I know when I shoot a bad shot (not an x) it's a form flaw or I just hold to long (which is because my setup was off) You need to break down your shots and know why you did what you did. Once you understand your form flaw, it's easier to fix. Some problems are harder to identify than others. My hardest thing to work on was my release - making it a truly subconscious action. Tonite I shot 300/58 (BHFS). I know exactly what I did when I dropped both x's. But I seem to make these mistakes at least 2 to 5 times a game. I have yet to get the magical 60. I know if I can shoot 58 I can do 60. If your buddy can shoot a299 - he can shoot a 300. 

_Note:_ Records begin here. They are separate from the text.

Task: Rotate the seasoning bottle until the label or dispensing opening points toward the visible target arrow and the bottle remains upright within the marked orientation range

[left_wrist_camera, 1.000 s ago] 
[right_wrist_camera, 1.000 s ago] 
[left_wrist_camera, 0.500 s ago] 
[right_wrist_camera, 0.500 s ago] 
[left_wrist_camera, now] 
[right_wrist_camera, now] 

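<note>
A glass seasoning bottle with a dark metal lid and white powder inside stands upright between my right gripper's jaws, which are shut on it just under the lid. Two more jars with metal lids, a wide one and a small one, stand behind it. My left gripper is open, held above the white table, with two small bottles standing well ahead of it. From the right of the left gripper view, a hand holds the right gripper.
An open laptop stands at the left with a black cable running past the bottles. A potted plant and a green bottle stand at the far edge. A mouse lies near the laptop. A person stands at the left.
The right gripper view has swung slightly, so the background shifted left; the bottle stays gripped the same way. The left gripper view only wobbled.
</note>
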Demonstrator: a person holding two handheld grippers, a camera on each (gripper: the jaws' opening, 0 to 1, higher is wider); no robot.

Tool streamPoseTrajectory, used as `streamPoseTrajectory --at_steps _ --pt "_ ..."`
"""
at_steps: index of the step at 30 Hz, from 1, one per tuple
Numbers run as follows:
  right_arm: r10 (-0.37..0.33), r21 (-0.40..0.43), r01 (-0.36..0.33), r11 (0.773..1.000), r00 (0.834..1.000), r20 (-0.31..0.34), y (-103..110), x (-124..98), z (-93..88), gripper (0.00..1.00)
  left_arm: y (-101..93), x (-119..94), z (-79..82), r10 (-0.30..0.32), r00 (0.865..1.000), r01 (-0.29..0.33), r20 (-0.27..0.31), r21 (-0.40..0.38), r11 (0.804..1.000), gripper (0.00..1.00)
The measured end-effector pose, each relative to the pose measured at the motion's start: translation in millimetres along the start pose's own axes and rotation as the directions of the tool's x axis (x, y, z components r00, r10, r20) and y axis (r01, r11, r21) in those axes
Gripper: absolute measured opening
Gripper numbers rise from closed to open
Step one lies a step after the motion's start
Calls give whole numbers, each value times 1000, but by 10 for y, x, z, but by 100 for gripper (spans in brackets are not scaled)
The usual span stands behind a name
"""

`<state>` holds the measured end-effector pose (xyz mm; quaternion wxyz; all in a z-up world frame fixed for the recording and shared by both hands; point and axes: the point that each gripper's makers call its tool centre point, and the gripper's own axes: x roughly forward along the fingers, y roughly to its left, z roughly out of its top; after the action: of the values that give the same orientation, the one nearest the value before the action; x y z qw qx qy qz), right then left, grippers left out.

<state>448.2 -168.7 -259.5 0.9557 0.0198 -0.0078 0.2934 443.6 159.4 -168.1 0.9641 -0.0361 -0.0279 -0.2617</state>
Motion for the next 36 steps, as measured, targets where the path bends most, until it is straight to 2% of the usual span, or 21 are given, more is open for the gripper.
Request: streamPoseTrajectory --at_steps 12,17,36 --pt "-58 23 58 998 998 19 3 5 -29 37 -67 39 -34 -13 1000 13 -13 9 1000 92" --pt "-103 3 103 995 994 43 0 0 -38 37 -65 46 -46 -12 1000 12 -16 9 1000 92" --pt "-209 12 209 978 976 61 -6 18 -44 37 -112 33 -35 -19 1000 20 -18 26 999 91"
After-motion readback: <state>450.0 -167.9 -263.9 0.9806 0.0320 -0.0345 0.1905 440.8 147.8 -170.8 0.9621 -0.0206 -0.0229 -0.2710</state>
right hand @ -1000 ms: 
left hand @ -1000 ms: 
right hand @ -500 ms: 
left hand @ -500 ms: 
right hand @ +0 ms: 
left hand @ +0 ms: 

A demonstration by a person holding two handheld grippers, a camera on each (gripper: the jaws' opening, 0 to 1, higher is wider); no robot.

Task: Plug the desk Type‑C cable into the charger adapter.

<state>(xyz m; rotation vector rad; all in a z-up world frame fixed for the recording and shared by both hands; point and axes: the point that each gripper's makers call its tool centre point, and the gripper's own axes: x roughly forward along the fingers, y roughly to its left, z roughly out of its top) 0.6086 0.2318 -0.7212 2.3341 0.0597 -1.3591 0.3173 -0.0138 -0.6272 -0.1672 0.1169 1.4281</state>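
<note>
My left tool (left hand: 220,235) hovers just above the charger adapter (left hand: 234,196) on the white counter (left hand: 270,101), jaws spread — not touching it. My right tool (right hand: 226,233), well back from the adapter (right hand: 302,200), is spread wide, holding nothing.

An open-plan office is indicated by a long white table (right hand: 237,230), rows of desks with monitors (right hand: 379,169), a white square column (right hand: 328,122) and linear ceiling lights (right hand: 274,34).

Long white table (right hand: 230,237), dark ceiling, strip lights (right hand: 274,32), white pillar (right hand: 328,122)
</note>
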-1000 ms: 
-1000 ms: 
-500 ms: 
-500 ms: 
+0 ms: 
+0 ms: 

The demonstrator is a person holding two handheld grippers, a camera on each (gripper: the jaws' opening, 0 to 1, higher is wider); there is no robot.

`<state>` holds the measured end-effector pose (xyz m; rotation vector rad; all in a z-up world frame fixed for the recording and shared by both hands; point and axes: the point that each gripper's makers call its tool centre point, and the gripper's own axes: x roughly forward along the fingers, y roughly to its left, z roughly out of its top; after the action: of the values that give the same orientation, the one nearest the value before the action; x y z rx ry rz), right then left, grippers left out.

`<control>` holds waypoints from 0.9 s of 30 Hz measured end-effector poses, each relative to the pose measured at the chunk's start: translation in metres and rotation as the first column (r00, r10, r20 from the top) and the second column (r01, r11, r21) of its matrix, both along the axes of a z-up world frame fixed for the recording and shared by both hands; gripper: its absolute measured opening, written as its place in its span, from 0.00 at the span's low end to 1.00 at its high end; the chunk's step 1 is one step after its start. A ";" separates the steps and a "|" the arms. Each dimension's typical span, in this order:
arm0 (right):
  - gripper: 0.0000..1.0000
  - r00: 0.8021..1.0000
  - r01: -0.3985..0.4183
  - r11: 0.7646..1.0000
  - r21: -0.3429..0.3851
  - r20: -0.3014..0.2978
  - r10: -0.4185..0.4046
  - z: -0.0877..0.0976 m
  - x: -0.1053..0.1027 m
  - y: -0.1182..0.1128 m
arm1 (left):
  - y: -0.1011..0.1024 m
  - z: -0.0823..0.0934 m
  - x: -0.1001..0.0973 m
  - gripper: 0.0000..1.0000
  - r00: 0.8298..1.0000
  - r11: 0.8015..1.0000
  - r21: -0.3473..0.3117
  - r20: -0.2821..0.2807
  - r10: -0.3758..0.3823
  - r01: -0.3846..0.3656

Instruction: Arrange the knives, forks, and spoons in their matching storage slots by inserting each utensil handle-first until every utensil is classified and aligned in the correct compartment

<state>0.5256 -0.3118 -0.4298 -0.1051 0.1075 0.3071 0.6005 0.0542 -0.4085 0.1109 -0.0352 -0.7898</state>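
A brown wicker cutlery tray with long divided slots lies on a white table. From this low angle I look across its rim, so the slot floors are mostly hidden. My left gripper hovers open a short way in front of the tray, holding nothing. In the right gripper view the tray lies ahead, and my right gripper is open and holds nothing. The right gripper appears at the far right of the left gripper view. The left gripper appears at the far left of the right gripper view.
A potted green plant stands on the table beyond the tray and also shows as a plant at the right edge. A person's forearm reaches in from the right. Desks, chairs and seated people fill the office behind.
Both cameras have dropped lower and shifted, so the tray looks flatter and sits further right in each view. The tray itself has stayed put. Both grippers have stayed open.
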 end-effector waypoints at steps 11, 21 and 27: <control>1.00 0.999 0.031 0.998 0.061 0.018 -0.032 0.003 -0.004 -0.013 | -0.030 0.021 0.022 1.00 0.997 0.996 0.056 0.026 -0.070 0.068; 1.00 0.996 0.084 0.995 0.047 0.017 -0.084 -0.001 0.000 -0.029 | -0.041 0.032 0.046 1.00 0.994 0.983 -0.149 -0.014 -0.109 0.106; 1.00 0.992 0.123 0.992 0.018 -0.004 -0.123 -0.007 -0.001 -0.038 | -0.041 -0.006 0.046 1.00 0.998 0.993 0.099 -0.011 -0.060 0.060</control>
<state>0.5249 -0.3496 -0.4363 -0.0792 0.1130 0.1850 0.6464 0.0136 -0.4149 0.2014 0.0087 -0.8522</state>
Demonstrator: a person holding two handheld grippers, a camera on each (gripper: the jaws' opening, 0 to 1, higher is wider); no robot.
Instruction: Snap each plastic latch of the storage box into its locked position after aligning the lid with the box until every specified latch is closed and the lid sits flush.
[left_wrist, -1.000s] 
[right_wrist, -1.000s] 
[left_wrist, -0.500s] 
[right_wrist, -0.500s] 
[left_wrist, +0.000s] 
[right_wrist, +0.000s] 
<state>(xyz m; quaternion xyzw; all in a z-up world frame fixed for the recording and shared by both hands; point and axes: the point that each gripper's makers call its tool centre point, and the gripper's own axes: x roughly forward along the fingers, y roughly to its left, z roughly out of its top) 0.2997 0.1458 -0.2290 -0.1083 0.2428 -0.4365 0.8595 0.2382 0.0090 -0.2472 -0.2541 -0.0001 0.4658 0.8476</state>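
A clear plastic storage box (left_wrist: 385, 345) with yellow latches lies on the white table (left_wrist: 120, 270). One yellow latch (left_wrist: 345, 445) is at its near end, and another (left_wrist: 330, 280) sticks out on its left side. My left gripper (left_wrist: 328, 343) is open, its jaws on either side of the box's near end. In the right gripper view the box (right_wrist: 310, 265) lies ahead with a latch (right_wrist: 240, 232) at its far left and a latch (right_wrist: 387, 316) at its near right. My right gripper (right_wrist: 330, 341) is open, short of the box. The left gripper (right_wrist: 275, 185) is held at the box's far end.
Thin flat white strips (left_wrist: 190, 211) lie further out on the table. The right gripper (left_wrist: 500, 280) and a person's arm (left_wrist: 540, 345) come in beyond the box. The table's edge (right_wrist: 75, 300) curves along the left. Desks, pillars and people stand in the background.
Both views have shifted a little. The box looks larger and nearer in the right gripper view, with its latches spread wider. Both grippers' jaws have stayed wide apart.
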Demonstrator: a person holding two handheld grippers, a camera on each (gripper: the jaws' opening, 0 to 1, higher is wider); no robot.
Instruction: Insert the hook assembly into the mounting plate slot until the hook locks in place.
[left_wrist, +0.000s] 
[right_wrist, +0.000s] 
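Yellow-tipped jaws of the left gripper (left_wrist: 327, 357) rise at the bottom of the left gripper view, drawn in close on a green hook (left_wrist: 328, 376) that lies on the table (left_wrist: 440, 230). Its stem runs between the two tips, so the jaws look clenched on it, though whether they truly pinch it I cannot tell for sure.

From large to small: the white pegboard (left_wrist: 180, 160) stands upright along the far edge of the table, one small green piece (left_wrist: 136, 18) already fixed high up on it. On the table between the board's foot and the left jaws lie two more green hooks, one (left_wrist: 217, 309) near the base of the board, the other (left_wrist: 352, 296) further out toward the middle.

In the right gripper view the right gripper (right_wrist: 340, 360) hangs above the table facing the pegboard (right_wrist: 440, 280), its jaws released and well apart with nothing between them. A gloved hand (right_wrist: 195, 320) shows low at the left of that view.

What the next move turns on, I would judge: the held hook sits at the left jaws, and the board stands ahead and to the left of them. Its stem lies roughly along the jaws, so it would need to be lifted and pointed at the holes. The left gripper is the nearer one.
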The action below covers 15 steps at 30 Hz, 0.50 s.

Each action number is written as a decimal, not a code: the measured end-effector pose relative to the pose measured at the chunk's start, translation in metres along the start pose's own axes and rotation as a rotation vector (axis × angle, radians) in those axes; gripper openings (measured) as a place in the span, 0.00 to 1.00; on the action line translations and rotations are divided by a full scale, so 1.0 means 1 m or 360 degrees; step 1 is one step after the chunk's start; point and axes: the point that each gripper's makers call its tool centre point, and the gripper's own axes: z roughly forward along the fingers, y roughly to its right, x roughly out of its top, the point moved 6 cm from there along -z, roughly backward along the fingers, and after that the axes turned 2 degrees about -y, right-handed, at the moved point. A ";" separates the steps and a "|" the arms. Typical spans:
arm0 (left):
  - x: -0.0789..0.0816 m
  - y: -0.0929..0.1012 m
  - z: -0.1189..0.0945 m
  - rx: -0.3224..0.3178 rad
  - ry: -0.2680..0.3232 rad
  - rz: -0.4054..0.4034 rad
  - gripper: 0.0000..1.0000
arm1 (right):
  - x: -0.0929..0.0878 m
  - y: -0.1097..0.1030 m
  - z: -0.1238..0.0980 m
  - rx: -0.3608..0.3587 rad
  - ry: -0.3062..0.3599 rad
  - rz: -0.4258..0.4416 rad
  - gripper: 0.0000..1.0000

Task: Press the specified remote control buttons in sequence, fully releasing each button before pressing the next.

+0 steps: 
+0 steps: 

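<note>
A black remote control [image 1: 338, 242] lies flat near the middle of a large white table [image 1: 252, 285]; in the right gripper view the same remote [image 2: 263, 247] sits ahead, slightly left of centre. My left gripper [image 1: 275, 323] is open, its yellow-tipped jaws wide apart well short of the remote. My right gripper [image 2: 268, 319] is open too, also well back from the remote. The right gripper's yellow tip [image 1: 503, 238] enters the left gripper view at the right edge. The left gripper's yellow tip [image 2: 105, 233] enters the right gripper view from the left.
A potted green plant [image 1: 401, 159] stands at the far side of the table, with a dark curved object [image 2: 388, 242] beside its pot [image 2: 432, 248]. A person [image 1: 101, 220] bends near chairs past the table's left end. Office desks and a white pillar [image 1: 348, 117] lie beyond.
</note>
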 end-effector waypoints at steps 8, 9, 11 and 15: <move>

Remember it's progression, not perfection.


----------



## Da Vinci (May 16, 2011)

Thanks you all. I have been out of town for the past few days and am happy to come back and find this thread full of ideas. I may still change up his game, in an attempt to get him to shoot a 300 without realizing it. I guess I could simplify it and just pull his arrows and score his target without him knowing his score. The base of my initial theory was to have him shoot a 300 in a different setting to see if he could repeat it in a normal round. I guess give him the confidence boost to do it in a round, because he had already done it. I dunno. Just a thought. That's why I asked. Thanks, yall.


----------



## archer60x (Nov 24, 2008)

One thing that has helped me significantly is "Perfect Practice leads to Perfect Rounds". Shooting the bar code is grreat but it doesn't have anything attached to it, doesn't really mean anything in the grand scheme. A 300 may win a tournament or be a personal best. These have attachments like ego, pride or a prize, medal or even CASH. When you practice make every shot count for something, challenge yourself, tell yourself that this is the last arrow to win the Vegas Open, make every shot the last shot to win a tournament,put a bet on shooting an X, something substantial like dinner for the one closest to the X, or a reward of some sort, or a punishment for a miss, then the X has an attachment, something worth concentrating on and shooting your best. Then when he gets to the last few ends in a shoot, the pressure to get that 300 will be something he will be used to and he will be able to shoot through to the ever elusive 300.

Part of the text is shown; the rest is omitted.